The classic building material gets a makeover for form and function

The architect Louis Kahn liked to cloak his design process in mysteries; as he explained it once: “I look at a brick, and I say, ‘Brick, what do you want to be?’” That little koan encapsulates an entire strand of architecture theory: Good architects make a virtue of their material, limitations and all.

And yet the maxim now means a little less, because a brick can be almost anything. It has everlasting virtues—it was modular and pre-fab before those words were invented—and it remains outstandingly strong and durable. But, contemporary architects demand greater expressiveness from their building block, and scientists are reformulating the humble material’s makeup and pressing it into service cleaning the environment. Louis Kahn’s clever brick, posed with the same question today, would answer: How good is your imagination?

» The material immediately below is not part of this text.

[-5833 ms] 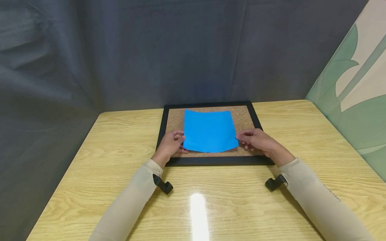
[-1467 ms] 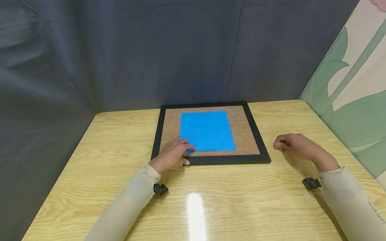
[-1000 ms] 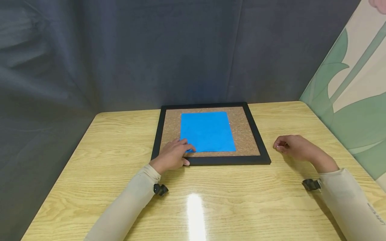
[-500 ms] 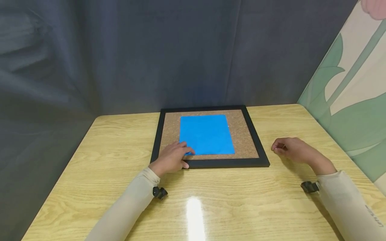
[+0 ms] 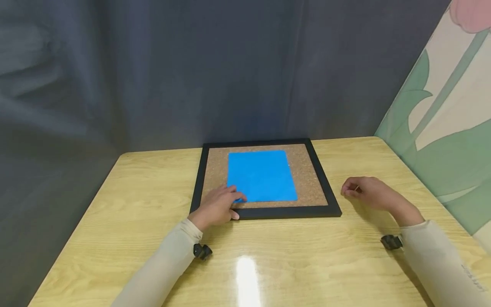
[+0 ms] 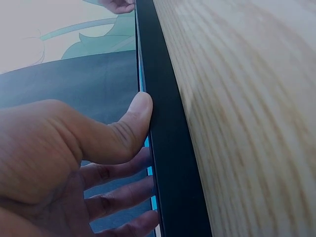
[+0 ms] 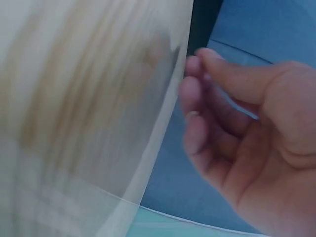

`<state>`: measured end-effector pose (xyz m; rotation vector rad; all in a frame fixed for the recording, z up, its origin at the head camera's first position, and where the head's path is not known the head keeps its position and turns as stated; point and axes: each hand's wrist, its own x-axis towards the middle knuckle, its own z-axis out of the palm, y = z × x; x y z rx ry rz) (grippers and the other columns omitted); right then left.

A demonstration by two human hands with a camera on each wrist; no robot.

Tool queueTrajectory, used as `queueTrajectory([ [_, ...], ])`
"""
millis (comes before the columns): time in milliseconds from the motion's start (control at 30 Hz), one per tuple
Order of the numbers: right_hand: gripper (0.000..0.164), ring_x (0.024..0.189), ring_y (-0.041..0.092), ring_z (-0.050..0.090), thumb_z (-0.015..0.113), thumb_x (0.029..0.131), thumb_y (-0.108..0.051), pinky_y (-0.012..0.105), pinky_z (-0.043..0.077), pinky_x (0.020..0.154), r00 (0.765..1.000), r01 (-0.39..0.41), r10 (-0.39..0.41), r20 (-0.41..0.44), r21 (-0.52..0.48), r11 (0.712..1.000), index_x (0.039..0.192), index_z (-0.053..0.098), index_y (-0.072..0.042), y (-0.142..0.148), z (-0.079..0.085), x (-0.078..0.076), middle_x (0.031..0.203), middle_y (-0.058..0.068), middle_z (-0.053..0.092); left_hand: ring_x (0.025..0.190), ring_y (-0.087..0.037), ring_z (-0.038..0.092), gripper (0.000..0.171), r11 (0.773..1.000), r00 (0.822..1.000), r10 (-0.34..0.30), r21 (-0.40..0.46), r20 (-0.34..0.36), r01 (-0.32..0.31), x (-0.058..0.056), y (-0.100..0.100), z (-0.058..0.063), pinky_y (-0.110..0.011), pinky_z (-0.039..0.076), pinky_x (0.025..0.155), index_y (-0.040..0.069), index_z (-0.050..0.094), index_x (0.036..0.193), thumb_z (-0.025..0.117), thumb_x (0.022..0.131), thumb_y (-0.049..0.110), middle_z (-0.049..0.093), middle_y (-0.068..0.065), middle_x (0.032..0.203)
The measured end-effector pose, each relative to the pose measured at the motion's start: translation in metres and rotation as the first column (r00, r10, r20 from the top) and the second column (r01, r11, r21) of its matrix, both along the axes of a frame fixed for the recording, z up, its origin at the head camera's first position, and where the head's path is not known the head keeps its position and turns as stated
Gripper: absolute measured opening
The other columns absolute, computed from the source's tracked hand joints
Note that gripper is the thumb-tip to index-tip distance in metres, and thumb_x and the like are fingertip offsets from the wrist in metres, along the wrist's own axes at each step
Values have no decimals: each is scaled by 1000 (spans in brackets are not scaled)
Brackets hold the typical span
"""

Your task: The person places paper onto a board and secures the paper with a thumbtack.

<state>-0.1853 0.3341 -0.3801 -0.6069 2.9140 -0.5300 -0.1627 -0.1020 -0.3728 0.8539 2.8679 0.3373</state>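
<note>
A blue sheet of paper lies flat on a black-framed cork board. My left hand rests at the sheet's near left corner, its fingers on the paper and its thumb against the frame's front side. In the left wrist view the thumb touches the black frame, and the fingers reach over it. Right of the board, my right hand is held above the table with curled fingers. A small pale thing shows at those fingertips; its kind is unclear.
The light wooden table runs up to a dark curtain at the back. A wall painted with a flower borders the right side. A tiny white speck shows by the paper's right edge.
Since the oldest frame, the raised, curved paper has been laid flat. The left hand moved onto its near corner; the right let go and moved right. Lately the view has tilted slightly upward.
</note>
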Motion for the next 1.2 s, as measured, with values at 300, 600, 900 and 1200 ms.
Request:
queueTrajectory([
  [300, 8, 78, 11, 58, 61, 98, -11, 27, 48, 65, 999, -34, 32, -43, -64, 997, 103, 69, -11, -36, 27, -20, 94, 2, 69, 115, -28, 58, 42, 1000, 1000, 22, -17, -5, -22, 1, 1, -3, -47, 47, 104, 25, 67, 127, 77, 86, 25, 60, 2, 109],
  [600, 27, 96, 33, 59, 56, 103, -19, 34, 49, 80, 989, 98, -60, 133, -300, 949, 121, 63, 0, -87, 42, -68, 109, 20, 65, 124, -29, 55, 41, 1000, 1000, 22, -5, -14, -22, -1, 6, -1, -51, 40, 113, 25, 66, 128, 76, 88, 25, 61, 0, 114],
  [900, 36, 113, 32, 56, 54, 104, -27, 48, 45, 103, 921, 263, -122, 371, -359, 896, 132, 61, -5, -112, 30, -118, 127, 16, 61, 99, -21, 55, 42, 1000, 1000, 19, -16, -23, -19, -3, 6, -1, -39, 49, 90, 26, 67, 127, 77, 87, 26, 59, 3, 107],
  [1200, 41, 124, 28, 51, 56, 103, -29, 45, 37, 114, 805, 477, -260, 533, -323, 817, 138, 59, -8, -131, 15, -146, 143, 13, 52, 88, -16, 49, 40, 1000, 999, 7, -5, -35, -7, -5, 6, -2, -38, 48, 85, 25, 68, 126, 77, 87, 27, 59, 2, 105],
])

Take, for example, the Mornington Center, a rehabilitation home for the elderly on the Australian coast. (Pictures here.) Lyons Architects wanted the structure to look like a beach house—a regular brick building would be too institutional and severe. So, the designers considered timber. “We also wanted it to look inviting, since rehab care can be so intimidating,” says Richard Blight, an architect at Lyons. “Timber wasn’t tough enough for the elements.”

So the Lyons team figured out how to make bricks look like timber: Brick molds with the swirling texture of wood grain were modeled on computer, then fabricated with 3-D printers. The molds were then used to imprint wet bricks as they were made. In all, they used seven different brick colors and three different mold patterns. Bricklayers at the construction site then got laminated printouts—tiny pieces of a brick-by-brick rendering of the façade—to guide their work.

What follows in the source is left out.